ASSIGNED TASK :: Produce a word-for-word copy of the data below.

SOURCE DATA ::
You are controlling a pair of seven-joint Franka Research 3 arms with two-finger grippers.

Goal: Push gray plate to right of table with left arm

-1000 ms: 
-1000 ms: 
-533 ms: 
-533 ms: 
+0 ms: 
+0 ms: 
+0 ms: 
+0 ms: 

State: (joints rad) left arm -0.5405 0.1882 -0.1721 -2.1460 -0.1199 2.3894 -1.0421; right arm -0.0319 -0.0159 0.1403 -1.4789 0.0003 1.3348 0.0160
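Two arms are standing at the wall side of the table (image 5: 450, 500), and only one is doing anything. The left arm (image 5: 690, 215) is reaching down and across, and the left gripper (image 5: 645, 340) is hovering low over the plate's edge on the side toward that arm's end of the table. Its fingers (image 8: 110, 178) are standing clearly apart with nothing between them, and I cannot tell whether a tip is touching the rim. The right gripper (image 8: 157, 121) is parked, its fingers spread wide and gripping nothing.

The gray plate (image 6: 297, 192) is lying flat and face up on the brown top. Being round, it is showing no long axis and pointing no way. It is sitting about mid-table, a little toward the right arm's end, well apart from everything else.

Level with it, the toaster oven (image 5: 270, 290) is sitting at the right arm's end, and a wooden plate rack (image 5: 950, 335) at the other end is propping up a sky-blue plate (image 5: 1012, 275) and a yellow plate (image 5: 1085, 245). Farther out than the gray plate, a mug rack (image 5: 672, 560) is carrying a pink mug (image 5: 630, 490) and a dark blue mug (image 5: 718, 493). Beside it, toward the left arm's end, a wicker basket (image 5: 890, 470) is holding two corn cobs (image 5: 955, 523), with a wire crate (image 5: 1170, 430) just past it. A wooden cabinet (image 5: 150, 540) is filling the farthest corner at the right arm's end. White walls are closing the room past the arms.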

SOLUTION FOR THIS PROBLEM ::
You are controlling a pair of seven-joint Franka Research 3 arms with two-finger grippers.

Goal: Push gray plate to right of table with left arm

-1000 ms: 
-1000 ms: 
-533 ms: 
-533 ms: 
+0 ms: 
+0 ms: 
+0 ms: 
+0 ms: 

State: (joints rad) left arm -0.5405 0.1882 -0.1721 -2.1460 -0.1199 2.3894 -1.0421; right arm -0.0319 -0.0159 0.1403 -1.4789 0.0003 1.3348 0.0160
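Two arms are standing at the wall side of the table (image 5: 450, 500), and only one is doing anything. The left arm (image 5: 690, 215) is reaching down and across, and the left gripper (image 5: 645, 340) is hovering low over the plate's edge on the side toward that arm's end of the table. Its fingers (image 8: 110, 178) are standing clearly apart with nothing between them, and I cannot tell whether a tip is touching the rim. The right gripper (image 8: 157, 121) is parked, its fingers spread wide and gripping nothing.

The gray plate (image 6: 297, 192) is lying flat and face up on the brown top. Being round, it is showing no long axis and pointing no way. It is sitting about mid-table, a little toward the right arm's end, well apart from everything else.

Level with it, the toaster oven (image 5: 270, 290) is sitting at the right arm's end, and a wooden plate rack (image 5: 950, 335) at the other end is propping up a sky-blue plate (image 5: 1012, 275) and a yellow plate (image 5: 1085, 245). Farther out than the gray plate, a mug rack (image 5: 672, 560) is carrying a pink mug (image 5: 630, 490) and a dark blue mug (image 5: 718, 493). Beside it, toward the left arm's end, a wicker basket (image 5: 890, 470) is holding two corn cobs (image 5: 955, 523), with a wire crate (image 5: 1170, 430) just past it. A wooden cabinet (image 5: 150, 540) is filling the farthest corner at the right arm's end. White walls are closing the room past the arms.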

This exercise requires no further answer.